Relationship between Lie groups and Lie algebras (explicit):
Let $G \in GL(n, \mathbb{R})$ be a matrix Lie group, and let $A, B \in T_E G$ and $\xi(X) = XA, \eta(X) = XB$ be corresponding left invariant vector fields on $G$ .
Then, the Lie bracket $[\xi, \eta]$ is the left invariant vector field of the form $X(AB - BA)$ .
.#-> by def of Lie bracket, $[\xi, \eta](X) = \xi(\eta(X)) - \eta(\xi(X))$ . In our case, = $(XBA - XAB) = X(BA - AB)$ #-> shouldn't this be $X(AB - BA)$ ? wait nvm

Theorem: Corollary: Tangent Space Closed Under Matrix Commutator

The tangent space $T_E G$ at the identity of any matrix Lie group is closed under the matrix commutator $[A, B]: A, B \mapsto AB - BA$
Proof:
Notice that it suffices to prove $[\xi, \eta] = X(AB - BA)$ for $GL(n, \mathbb{R})$ only, then it will hold for any Lie subgroup $G \subseteq GL(n, \mathbb{R})$ automatically.

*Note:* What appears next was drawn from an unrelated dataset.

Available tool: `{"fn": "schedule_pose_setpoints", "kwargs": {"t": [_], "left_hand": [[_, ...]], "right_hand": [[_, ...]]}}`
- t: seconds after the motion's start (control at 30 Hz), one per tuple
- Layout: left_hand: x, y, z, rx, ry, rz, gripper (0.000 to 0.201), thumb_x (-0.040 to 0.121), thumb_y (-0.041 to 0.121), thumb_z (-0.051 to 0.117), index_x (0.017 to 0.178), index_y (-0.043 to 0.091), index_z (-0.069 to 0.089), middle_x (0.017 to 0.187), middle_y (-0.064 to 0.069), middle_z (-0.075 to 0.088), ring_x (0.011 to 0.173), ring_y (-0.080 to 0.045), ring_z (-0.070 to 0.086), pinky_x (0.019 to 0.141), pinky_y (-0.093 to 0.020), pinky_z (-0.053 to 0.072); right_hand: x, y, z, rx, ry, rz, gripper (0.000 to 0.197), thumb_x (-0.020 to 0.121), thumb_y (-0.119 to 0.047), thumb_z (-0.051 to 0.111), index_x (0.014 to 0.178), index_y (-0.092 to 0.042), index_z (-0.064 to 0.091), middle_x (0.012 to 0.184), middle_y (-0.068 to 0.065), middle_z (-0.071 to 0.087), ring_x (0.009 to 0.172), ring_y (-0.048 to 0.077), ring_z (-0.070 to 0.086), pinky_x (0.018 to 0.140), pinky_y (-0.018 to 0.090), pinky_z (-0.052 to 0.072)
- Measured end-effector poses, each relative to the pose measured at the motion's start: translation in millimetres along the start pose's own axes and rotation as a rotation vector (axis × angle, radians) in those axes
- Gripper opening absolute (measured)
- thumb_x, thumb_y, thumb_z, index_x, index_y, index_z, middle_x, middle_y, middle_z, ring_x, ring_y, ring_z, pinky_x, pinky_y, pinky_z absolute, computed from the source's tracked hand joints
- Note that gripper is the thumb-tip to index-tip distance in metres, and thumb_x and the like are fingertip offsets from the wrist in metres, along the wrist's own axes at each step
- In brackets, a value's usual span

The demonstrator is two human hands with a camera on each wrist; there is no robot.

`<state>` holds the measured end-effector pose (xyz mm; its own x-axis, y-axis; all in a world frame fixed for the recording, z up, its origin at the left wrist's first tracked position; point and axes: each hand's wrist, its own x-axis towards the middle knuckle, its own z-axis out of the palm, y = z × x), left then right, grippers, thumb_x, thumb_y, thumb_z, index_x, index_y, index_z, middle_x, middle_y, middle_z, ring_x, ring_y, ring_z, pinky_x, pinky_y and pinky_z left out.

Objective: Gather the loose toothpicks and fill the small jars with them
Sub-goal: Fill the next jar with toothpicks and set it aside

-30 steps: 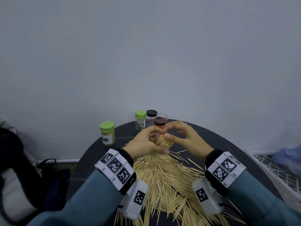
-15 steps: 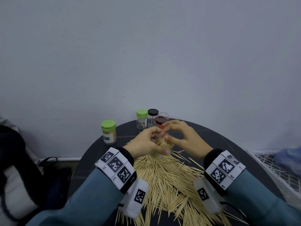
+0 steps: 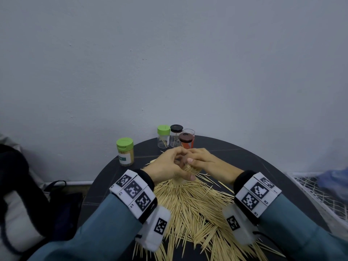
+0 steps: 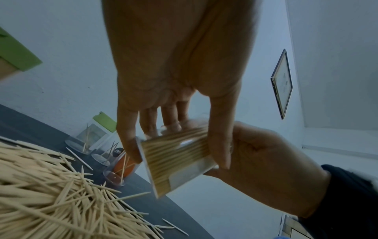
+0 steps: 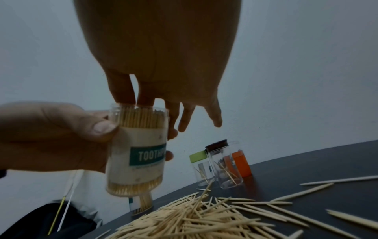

In local coordinates, the proof is "straightforward": $[\xi, \eta]_{ij} = \sum_{k, l}(\xi_{kl} \frac{d}{d x_{kl}} \eta_{ij} - \eta_{kl} \frac{d}{d x_{kl}} \xi_{ij})$ #-> not very straightforward...
We have $\xi_{kl} = \sum_{\alpha} x_{k \alpha}a_{\alpha l}$ and, similarly, $\eta_{kl} = \sum_{\alpha} x_{k \alpha}b_{\alpha l}$ .
Here by $\xi_{ij}, x_{ij}, a_{ij}$ , etc. we denote the matrix coefficients of $\xi, X, A$ , etc.
Hence, $[\xi, \eta]_{ij} = \sum_{k,l}(\sum_{\alpha} x_{k \alpha}a_{\alpha l} \frac{d}{d x_{kl}} (\sum_{\beta} x_{i \beta} b_{\beta j}) - \dots)$
Only when $(kl) = (i \beta)$ does the partial derivative not vanish, and in this case it equals $b_{\beta j}$ . Hence, we can replace $k$ by $i$ and $l$ by $\beta$ , and we get
$= \sum_{\alpha,\beta}(x_{i \alpha}a_{\alpha \beta}b_{\beta j} - x_{i \alpha}b_{\alpha \beta}a_{\beta j})$
$= \sum_{\alpha, \beta}x_{i \alpha}(a_{\alpha \beta}b_{\beta j} - b_{\alpha \beta}a_{\beta j})$
this formula means exactly that $[\xi, \eta](X) = X(AB - BA)$ as stated above.